Article

Glaucoma Management Perspectives - Second in a Series of Four - Communication Is the Cornerstone Of Glaucoma Treatment

Ophthalmologists must take the time to understand glaucoma's toll on individual patients and convey to them the importance of treatment compliance in mitigating vision loss.

Glaucoma Management Perspectives - Second in a Series of Four
Communication Is the Cornerstone Of Glaucoma Treatment
By Leon W. Herndon, M.D., Durham, N.C.By Leon W. Herndon, M.D., Durham, N.C.

Ophthalmologists treating glaucoma patients may find it useful periodically to step back and reevaluate how they approach the disease.
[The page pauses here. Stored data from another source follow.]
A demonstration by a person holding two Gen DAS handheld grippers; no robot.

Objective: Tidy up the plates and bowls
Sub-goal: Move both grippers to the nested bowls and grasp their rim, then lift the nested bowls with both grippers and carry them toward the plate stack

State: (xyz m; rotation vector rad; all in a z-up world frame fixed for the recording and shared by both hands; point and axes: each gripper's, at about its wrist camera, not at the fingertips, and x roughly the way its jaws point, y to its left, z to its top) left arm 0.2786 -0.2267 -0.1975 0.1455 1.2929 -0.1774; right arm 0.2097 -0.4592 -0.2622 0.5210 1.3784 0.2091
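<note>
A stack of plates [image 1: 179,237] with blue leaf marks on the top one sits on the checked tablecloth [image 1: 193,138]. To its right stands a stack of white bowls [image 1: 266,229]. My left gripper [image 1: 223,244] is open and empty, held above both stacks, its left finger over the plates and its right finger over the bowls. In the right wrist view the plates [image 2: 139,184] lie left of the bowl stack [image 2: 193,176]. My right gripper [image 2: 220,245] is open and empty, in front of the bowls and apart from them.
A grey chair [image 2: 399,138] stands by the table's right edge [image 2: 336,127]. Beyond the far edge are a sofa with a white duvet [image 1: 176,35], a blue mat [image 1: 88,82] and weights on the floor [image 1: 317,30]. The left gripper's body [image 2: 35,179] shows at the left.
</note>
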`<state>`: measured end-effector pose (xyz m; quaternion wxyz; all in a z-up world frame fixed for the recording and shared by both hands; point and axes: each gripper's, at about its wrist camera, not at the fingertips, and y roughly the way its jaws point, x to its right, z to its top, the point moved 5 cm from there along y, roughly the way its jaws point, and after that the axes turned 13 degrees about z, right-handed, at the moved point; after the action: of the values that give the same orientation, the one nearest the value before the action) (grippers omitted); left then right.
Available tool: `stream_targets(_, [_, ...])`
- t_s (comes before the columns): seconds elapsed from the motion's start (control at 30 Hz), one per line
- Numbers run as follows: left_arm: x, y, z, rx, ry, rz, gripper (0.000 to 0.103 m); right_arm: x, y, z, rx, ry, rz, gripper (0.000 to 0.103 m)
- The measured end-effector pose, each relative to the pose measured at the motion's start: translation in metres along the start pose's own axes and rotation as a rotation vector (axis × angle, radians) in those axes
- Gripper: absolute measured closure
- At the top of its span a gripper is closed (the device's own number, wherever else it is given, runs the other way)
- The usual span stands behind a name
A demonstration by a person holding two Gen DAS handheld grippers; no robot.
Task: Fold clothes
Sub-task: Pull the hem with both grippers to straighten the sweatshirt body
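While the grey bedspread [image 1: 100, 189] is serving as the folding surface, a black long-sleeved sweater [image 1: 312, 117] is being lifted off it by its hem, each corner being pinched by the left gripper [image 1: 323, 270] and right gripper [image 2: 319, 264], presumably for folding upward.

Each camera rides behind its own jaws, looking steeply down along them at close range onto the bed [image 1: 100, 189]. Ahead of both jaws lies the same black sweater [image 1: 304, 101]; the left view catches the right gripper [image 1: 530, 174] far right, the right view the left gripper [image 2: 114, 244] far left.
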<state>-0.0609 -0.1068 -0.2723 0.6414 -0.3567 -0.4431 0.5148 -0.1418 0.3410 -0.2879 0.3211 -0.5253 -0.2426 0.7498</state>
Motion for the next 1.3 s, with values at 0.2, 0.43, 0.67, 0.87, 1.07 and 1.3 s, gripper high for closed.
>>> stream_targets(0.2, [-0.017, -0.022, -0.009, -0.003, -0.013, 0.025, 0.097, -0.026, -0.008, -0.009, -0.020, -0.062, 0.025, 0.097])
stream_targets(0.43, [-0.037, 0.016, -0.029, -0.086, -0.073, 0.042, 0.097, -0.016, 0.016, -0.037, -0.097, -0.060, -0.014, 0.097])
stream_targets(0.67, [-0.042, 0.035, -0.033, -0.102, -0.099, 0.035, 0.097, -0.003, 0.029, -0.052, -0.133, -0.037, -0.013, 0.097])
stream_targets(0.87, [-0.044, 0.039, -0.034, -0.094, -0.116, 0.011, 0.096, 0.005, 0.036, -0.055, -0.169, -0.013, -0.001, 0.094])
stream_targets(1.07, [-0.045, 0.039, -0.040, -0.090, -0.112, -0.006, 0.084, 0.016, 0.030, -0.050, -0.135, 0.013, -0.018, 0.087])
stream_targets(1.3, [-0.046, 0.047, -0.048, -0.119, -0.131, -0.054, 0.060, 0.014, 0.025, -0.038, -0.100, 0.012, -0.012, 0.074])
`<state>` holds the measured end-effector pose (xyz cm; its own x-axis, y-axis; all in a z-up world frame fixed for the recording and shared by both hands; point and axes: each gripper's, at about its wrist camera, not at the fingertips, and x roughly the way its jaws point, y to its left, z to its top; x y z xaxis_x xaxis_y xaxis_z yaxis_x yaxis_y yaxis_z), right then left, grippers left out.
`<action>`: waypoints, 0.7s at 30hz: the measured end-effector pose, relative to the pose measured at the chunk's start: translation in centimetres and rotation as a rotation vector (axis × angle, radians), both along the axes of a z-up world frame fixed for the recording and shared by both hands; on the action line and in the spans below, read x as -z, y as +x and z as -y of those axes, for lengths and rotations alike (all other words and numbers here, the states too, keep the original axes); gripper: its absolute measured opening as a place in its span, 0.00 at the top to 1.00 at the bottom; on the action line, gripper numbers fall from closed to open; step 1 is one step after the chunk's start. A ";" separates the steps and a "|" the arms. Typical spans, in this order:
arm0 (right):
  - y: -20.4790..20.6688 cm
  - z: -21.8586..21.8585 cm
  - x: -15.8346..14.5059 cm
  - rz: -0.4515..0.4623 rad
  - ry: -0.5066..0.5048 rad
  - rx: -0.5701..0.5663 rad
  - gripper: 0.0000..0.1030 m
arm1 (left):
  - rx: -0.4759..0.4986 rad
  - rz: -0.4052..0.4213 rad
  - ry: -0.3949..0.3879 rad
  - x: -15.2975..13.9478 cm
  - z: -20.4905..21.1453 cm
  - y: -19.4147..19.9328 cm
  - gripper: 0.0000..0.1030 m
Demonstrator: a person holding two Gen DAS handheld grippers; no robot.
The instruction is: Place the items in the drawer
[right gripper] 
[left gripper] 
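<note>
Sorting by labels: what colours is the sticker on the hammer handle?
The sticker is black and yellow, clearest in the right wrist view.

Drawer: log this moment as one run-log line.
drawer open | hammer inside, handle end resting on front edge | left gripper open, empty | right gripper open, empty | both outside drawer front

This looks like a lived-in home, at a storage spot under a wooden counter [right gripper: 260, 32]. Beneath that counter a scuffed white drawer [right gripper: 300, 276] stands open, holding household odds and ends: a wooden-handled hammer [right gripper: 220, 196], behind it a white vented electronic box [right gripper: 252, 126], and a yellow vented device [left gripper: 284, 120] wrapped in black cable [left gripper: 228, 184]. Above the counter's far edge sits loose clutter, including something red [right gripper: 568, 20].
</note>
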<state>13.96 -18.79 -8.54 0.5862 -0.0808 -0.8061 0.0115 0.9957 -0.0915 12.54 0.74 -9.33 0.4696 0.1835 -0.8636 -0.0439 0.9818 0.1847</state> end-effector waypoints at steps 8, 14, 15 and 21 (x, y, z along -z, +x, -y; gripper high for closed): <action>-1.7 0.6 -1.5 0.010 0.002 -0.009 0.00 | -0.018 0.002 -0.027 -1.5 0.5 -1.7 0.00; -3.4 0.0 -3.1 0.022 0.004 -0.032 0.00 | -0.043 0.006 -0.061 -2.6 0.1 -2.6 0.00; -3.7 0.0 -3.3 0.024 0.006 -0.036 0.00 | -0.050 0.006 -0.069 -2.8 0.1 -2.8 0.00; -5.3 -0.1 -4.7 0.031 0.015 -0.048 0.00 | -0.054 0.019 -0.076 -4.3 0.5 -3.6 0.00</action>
What changes might you implement in your practice to better meet the needs of your glaucoma patients? What can you do to increase their satisfaction and compliance with treatment? What measures can you take to improve their visual outcomes?

To answer these questions in a valuable way, it helps to view matters from the patient's perspective. Recent studies offer insights into patient perceptions of their disease and glaucoma's impact on their quality of life (QOL). Patients naturally are concerned about vision loss and the possibility of blindness. When educated about their disease and its potential consequences, glaucoma patients seek the most efficacious treatment available. Most are willing to tolerate temporary nuisance side effects to lower their IOPs and thereby minimize the risk of vision loss.

This article presents our current understanding of glaucoma patients' priorities. You'll find practical suggestions on how to facilitate physician-patient communication, prescribe effective treatments and enhance patient satisfaction.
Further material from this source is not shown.